Dynamic pressure bearing and manufacturing method thereof

The present invention relates to a dynamic pressure bearing and a method of manufacturing the same, and more particularly to a liquid dynamic pressure bearing having an escape structure and a method of manufacturing the same.

In the prior art, the cooling fan is one of the main components in the heat dissipation module. In recent years, in order to cope with the trend of miniaturization, thinning, and increasing processor operating power of information products such as notebook computers and tablet computers, the heat dissipation module must also be miniaturized, thinned, and simultaneously Take into account the direction of improving heat dissipation efficiency. Therefore, the fan used in the heat dissipation module must have the advantages of specific product reduction, thickness reduction, and fan speed increase. In order to meet the demand for miniaturization, thinning and high speed of fans, a considerable number of cooling fans have been replaced by conventional dynamic bearings.

However, when the dynamic pressure bearing is running, hot air is generated when the shaft core and the wear piece are in contact with each other. If the hot air is not discharged, the shaft core cannot be stably rotated. Therefore, an air escape structure must be provided on the dynamic pressure bearing for discharging hot air. . An escape design of a conventional dynamic pressure bearing is to provide a plurality of axial escape grooves on the outer surface of the bearing body, and the hot air can be discharged through the escape grooves.

The current design of the escaping of the dynamic pressure bearing has the following disadvantages: (1) Due to the limited depth and width of the escaping groove, the escaping groove volume that can be provided is limited, so that the hot gas discharge capacity is limited and the buffer is lacking. (2) Because the external shape of the dynamic pressure bearing is mostly formed by turning, the outer side of the bearing body is provided with an escape groove. At the time, it is easy to produce a burr at the edge of the escape groove, and the turned chips are easily caught in the escape groove, which causes inconvenience in cleaning the burrs and chips after the processing is completed.

The technical problem to be solved by the present invention is that the escape groove of the bearing body of the conventional dynamic pressure bearing is designed to have insufficient exhaust gas and is prone to burrs and chipping defects.

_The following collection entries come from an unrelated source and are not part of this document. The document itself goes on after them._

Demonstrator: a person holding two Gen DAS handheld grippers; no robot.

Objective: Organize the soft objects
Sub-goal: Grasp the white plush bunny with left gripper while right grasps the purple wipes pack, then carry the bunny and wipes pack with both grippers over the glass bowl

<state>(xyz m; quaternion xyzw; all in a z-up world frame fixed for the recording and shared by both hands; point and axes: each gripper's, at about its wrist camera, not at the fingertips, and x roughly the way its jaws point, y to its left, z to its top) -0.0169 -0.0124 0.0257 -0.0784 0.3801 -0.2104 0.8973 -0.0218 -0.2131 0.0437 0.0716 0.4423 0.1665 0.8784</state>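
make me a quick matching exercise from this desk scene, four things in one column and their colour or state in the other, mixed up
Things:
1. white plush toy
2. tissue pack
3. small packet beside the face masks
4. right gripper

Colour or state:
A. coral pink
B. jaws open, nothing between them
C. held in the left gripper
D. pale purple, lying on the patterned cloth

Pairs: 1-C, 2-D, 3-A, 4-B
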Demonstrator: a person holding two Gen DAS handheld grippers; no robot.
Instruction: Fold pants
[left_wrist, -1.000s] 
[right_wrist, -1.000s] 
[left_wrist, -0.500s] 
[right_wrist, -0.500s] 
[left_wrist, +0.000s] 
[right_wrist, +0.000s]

The embodiment of the present invention provides a dynamic pressure bearing, which is installed inside a casing for supporting a rotating shaft. The dynamic pressure bearing includes: a bearing body, and the bearing body is sleeved on the outer casing. Internally, a center of the bearing body has a shaft hole penetrating from an upper end of the bearing body to a lower end of the bearing body, the rotating shaft is disposed in the shaft hole; the outer side of the bearing body further has a flat portion extending from an upper end of the bearing body to a lower end of the bearing body in a direction parallel to a central axis of the rotary shaft hole, when the bearing body is disposed inside the outer casing, An escape passage communicating from the lower end of the bearing body to the upper end of the bearing body is formed between the flat portion and the inner side wall of the outer casing.

In a preferred embodiment of the present invention, the outer surface of the bearing body forms a cylindrical surface except the plane portion, the cylindrical surface and the shaft hole are concentric; the central axis of the shaft hole is The pitch of the cylindrical surface is defined as a first pitch; a vertical pitch of the central axis of the spindle hole and the planar portion is defined as a second pitch; and the first pitch is greater than the second pitch.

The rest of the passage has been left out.